Der Ausdruck Trickserei wirkt da verharmlosend. Betrug an den Autokäufern und der Öffentlichkeit trifft es eher. Seit 2009 verfälscht der VW-Konzern vorsätzlich die Abgaswerte von Diesel-Autos in den USA, um die Leistung der Motoren nicht zu schmälern. Für ein paar Zehntelsekunden Beschleunigung opfert der - neben Toyota - größte Autobauer der Welt nicht nur Ruf und Glaubwürdigkeit: VW erschüttert mit diesen Machenschaften das Vertrauen der Verbraucher weit über die USA hinaus in die "deutsche Ingenieurskunst" und in die umweltfreundliche Technologie "Clean Diesel".

Die wichtigste Industriebranche Deutschlands, von der Millionen Arbeitsplätze abhängen, wird beschädigt. Bei solch einem Betrug in dieser Dimension an nahezu 500 000 Dieselfahrzeugen reicht es nicht, dass VW-Vorstandschef Martin Winterkorn die Angelegenheit zur Chefsache erklärt. Das ist selbstverständlich und erübrigt nicht die Frage nach der letztendlichen Verantwortlichkeit. Ihr muss sich Winterkorn ohne Wenn und Aber stellen. Zu schwerwiegend sind die Konsequenzen über den Tag hinaus.

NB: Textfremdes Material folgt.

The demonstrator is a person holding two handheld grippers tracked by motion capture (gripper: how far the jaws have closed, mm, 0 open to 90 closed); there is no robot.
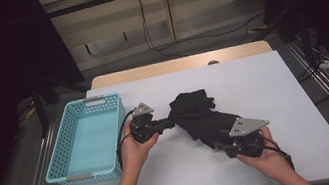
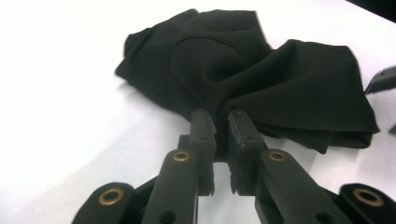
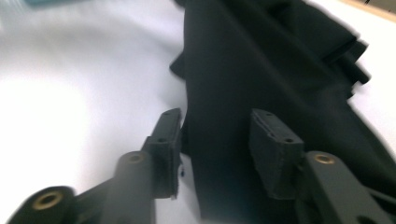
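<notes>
Item: black cloth [image 1: 202, 116], crumpled heap on the white table [image 1: 263, 86]
Landmark: blue basket [image 1: 86, 138], sits at the table's left edge, nothing inside
Cloth loc.: right of basket, near but not touching; spreads away from it toward the person's right hand
Left gripper [image 1: 166, 123]: just right of basket; jaws pressed nearly together, pinching a gathered fold at the cloth edge nearest the basket (clear in left gripper view [image 2: 222, 123])
Right gripper [image 1: 222, 141]: at the cloth end far from basket; jaws spread, cloth lying between them, pads not pressing (right gripper view [image 3: 215, 135])
Handling (est.): light, soft, limp; no shape of its own, will sag and trail when lifted; not fragile; thin weave may slip from a shallow pinch
Grip pts (est.): hem or corner, or a bunched fold w/ several layers, one at each end
Hard to read: cloth type & true outline unclear, black folds merge; hems, corners hidden in the heap; right gripper view blurred; right jaw tips dark against cloth in high view
</notes>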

Das großangelegte Täuschungsmanöver stürzt Volkswagen in eine der schwersten Krisen seit Bestehen. Der weltweite Absatz schwächelt schon jetzt besorgniserregend. Was kommt nach dem Auffliegen der Manipulationen noch nach? Die deutsche Autobranche muss sich auf empfindliche "Kollateralschäden" einstellen.